The paper that this plot comes from is a straightforward mathematical analysis of the food commodity trade in the U.S. The paper is sterile in the best way possible: they don’t make any claims about what the properties of the network mean beyond the mathematical estimates. There are no modeling assumptions or p-values, just observations about the way food moves throughout the nation. They don’t overstate the importance of their findings. I like it.
They bring up two interesting points about the strength (volume of trade in and out) of the nodes (trade regions):
- Distribution of node neighbors: The distribution of global trade for all commodities is scale-free, meaning that the proportion of trade centers with greater than k trade neighbors decays approximately like (1/k)^2. This implies that there are many nodes with a few neighbors and a few nodes with many neighbors. Instead, the distribution of food trade in the U.S. is approximately normal, meaning that there are many nodes with a moderate number of trade neighbors and few nodes with lots or few neighbors. This distribution is more characteristic of a social network.
- Node strength rankings: The places with greatest inward flow strength include New Orleans-Metairi-Bogalusa, Texas, Los Angeles-Long Beach-Riverside, and Chicago-Naperville-Michigan City. That’s presumably because they’re hubs for railroads and ports, so lots of things get sent there and leave the country rather than go to other states. Conversely, the places with greatest outward flow strength include Iowa, Illinois, Missouri, and Nebraska. They probably send out enormous volumes of corn and soy, America’s favorite cash crops.
There’s nothing particularly surprising about these results, but it’s nice to see them presented in a clear way supported by the numbers.
If you know me at all in real life, you know I’ve been on board the eat-real-foods train since I started cooking for myself.

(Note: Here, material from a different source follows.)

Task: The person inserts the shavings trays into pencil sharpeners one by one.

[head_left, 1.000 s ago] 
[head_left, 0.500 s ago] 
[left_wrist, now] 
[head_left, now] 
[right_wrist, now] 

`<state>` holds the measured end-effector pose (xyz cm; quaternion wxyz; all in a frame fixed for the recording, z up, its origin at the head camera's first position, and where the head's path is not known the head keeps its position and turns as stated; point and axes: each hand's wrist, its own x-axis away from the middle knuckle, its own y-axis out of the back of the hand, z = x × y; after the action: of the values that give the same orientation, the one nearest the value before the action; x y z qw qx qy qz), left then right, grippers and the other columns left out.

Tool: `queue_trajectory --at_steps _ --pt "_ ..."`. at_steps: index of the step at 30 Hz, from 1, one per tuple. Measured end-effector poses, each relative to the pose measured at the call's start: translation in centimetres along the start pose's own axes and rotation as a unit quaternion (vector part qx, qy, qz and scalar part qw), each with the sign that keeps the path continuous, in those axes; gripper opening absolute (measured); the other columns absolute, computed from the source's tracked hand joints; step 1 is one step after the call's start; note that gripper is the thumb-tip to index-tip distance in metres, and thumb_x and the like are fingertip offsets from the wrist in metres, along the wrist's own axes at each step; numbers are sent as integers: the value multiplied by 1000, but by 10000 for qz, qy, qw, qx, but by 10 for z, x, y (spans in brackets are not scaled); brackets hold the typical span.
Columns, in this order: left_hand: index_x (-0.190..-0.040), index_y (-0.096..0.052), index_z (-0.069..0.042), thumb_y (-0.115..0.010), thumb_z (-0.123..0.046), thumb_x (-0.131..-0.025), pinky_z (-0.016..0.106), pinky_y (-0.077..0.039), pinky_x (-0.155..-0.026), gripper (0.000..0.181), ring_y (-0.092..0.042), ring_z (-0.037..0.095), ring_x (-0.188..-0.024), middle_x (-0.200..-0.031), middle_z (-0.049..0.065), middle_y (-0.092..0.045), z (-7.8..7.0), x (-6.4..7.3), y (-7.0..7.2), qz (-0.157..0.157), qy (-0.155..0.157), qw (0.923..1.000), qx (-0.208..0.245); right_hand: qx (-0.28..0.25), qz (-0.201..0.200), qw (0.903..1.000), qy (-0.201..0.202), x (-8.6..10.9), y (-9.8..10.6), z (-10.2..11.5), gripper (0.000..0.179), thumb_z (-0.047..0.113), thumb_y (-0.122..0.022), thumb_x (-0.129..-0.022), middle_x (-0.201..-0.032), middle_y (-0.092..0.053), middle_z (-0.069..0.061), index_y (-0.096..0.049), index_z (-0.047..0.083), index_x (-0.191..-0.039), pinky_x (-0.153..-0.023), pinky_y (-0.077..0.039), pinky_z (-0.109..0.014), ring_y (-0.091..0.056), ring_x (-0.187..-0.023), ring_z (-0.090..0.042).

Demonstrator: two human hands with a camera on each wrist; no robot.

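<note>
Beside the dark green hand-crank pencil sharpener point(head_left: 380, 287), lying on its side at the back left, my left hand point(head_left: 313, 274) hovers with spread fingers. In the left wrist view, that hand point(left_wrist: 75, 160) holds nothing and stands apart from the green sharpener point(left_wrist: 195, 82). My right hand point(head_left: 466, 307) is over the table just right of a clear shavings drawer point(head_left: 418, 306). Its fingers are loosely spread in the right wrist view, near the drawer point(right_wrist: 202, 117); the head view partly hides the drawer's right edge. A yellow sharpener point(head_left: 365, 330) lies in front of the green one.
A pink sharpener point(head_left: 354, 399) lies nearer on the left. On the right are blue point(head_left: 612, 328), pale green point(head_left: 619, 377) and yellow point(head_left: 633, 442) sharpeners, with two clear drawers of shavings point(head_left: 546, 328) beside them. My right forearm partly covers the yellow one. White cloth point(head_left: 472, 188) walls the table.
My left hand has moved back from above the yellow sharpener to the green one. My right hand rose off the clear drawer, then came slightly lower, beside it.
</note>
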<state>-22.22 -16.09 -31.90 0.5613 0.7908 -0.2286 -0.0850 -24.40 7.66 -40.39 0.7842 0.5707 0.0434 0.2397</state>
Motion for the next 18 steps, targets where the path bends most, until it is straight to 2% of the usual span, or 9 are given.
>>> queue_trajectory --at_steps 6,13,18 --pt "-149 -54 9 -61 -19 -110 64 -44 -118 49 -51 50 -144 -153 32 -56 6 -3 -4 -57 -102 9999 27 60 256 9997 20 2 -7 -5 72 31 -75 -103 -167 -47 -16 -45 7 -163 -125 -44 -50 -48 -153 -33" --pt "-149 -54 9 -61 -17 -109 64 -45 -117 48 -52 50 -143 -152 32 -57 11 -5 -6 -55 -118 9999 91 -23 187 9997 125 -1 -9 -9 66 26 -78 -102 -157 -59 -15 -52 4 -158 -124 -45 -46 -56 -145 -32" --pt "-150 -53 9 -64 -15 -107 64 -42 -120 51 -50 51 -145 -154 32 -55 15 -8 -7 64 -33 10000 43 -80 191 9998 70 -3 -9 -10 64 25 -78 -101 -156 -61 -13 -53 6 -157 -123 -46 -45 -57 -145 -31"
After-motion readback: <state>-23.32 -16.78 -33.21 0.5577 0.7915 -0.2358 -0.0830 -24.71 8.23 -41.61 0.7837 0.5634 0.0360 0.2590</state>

I care a lot about making informed decisions about the foods I eat and enabling others to make the best choices about what to eat. Marion Nestle is one of my food heroes and her blog led me to the USDA’s recent report of how consumers use nutrition information labeling in restaurants and fast food places.
I was thoroughly unimpressed by the plots in their report. After all, charts are often the most effective way to communicate data, especially exploratory comparisons like this study. I looked to Howard Wainer’s “Dirty Dozen” ways to display data badly for the right words to describe some of these plots.

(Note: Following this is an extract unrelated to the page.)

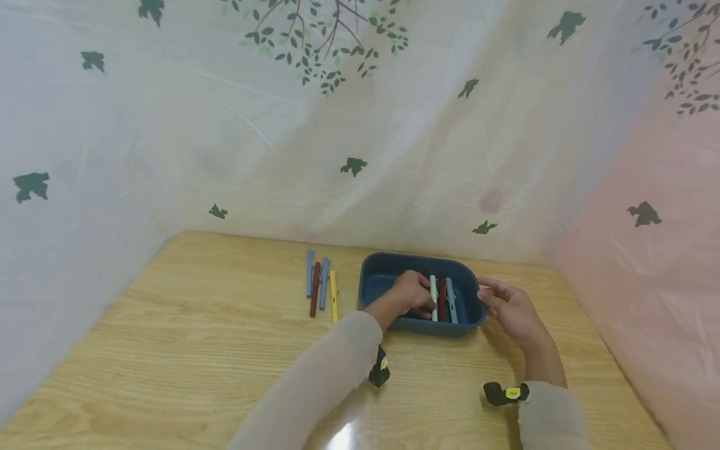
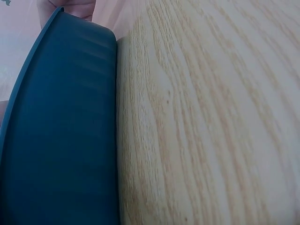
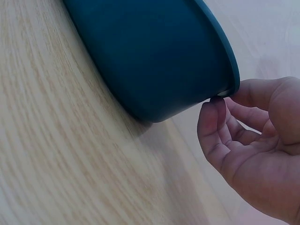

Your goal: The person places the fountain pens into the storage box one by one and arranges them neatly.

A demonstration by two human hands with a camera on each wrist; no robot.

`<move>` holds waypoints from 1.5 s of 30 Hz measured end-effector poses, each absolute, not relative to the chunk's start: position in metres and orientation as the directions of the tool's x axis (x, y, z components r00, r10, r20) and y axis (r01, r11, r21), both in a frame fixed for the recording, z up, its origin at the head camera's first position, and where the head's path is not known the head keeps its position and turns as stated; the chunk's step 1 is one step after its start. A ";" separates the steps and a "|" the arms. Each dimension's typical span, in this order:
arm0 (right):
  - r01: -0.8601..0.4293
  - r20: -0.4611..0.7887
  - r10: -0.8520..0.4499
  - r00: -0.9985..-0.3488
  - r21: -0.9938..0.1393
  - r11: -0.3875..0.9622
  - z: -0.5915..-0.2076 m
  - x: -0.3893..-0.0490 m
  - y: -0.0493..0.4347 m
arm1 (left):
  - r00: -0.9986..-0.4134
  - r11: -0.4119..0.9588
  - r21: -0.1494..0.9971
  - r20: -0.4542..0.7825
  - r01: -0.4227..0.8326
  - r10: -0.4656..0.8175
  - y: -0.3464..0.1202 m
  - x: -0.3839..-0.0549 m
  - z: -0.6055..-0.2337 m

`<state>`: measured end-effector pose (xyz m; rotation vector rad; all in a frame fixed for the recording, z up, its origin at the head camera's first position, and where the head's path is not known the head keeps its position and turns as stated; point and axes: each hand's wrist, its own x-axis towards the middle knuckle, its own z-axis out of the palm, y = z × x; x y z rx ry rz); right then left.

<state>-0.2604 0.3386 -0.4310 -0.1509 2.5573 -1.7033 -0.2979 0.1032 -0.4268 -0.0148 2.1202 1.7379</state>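
A dark blue box (image 1: pixel 382 265) with rounded corners stands open-topped on the table. Inside it, my left hand (image 1: pixel 413 292) reaches over the near rim and its curled fingers hold a pale mint pen (image 1: pixel 434 300). To the right of that pen lie a dark red pen (image 1: pixel 442 301) and a grey-blue pen (image 1: pixel 452 301), roughly parallel. At the box's right end, my right hand (image 1: pixel 510 309) pinches the rim between thumb and fingers, seen closely in the right wrist view. The box wall hides my left fingers in the left wrist view.
Left of the box, two blue pens (image 1: pixel 309 274), a dark red pen (image 1: pixel 315 290) and a yellow pen (image 1: pixel 334 294) lie on the wooden table (image 1: pixel 197 337). A printed curtain (image 1: pixel 270 175) rises behind the table and along its sides.
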 end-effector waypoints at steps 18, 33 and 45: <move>-0.046 0.002 -0.119 -0.993 -0.928 0.369 -0.432 -0.265 0.340 | -0.933 0.220 0.946 -0.285 -0.236 0.221 0.103 -0.301 -0.425; -0.041 -0.003 -0.115 -0.993 -0.928 0.372 -0.430 -0.262 0.338 | -0.910 0.156 0.970 -0.230 -0.186 0.344 0.082 -0.306 -0.392; -0.042 -0.001 -0.120 -0.993 -0.933 0.358 -0.429 -0.260 0.337 | -0.899 0.133 0.986 -0.145 -0.097 0.414 0.052 -0.302 -0.372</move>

- Label illegibly, incompletely, incorrectly, ambiguously: After studying the plot for a while, I think I’ve figured out what’s going on. My first question was what on earth are the numbers above the bars? I’d guess that they’re grams of sugar intake, but the color legend seems to indicate that blue means no sugar and yellow means yes sugar. But wait, who eats no sugar?

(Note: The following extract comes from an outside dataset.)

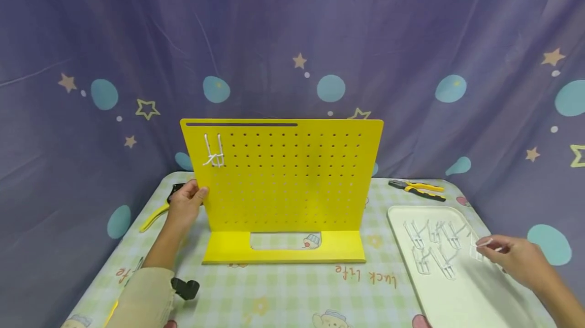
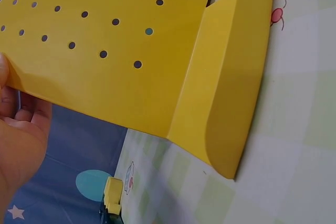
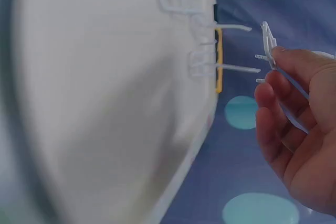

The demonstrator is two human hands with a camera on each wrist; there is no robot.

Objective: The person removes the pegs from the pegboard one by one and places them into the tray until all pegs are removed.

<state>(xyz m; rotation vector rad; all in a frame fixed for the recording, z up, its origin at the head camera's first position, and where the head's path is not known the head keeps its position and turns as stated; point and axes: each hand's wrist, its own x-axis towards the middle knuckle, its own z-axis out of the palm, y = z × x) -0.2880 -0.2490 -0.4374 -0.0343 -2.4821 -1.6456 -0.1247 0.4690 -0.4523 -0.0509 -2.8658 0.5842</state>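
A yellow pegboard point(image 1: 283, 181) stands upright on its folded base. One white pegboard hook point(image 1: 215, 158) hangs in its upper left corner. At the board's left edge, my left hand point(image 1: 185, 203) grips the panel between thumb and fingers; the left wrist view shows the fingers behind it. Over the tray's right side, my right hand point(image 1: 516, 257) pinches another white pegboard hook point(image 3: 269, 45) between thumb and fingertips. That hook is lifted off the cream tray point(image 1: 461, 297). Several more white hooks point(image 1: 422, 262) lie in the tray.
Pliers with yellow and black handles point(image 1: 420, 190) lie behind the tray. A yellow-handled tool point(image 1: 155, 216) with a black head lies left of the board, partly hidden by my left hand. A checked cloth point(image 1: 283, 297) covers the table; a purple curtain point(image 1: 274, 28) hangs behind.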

- Change the scales mid-axis: This isn’t quite a change of measurement scale, but change of the survey sample mid-axis. Take a look at the footnote and you’ll see that only people who answered yes to the first question are included in the second pair of bars, and the same goes for the second and third pairs of bars. The side-by-side placement of the three pairs leads us to believe that we’re comparing different statistics for the same group of people, when in fact the people surveyed for subsequent questions are a subset of the earlier group.
- Emphasize the trivial, ignore the important: Perhaps my confusion here ties back to the unclear numbers on top of the bars. But to me, it seems pretty trivial – if the righthand 3 bars are supposed to represent people who ate at fast food restaurants more than 5 times per week, then why would you even include a bar to say that 98.3% go to fast food restaurants? Why isn’t it 100%? My eye is drawn to these taller blue bars, whereas I think what they meant to convey is in the green bars.
A bonus complaint: the titles! The data was taken from NHANES, a national survey. These plots display summary statistics from the survey group. It’s one thing to make statements about the sample of people, but it’s another to use the sample to draw inferences about all Americans. The titles seem to suggest that the data definitively tells us things about all Americans (e.g. Americans who go to fast food/pizza places have higher sugar intake). Significance tests were done to say that these figures were different, but the methods aren’t transparent. This is very misleading!
All told, the plots aren’t that bad. They do have some interesting statistics in them (people in the survey on food stamps, now called SNAP, pay more attention to nutrition facts?) and make the information more easily accessible than giant tables of data.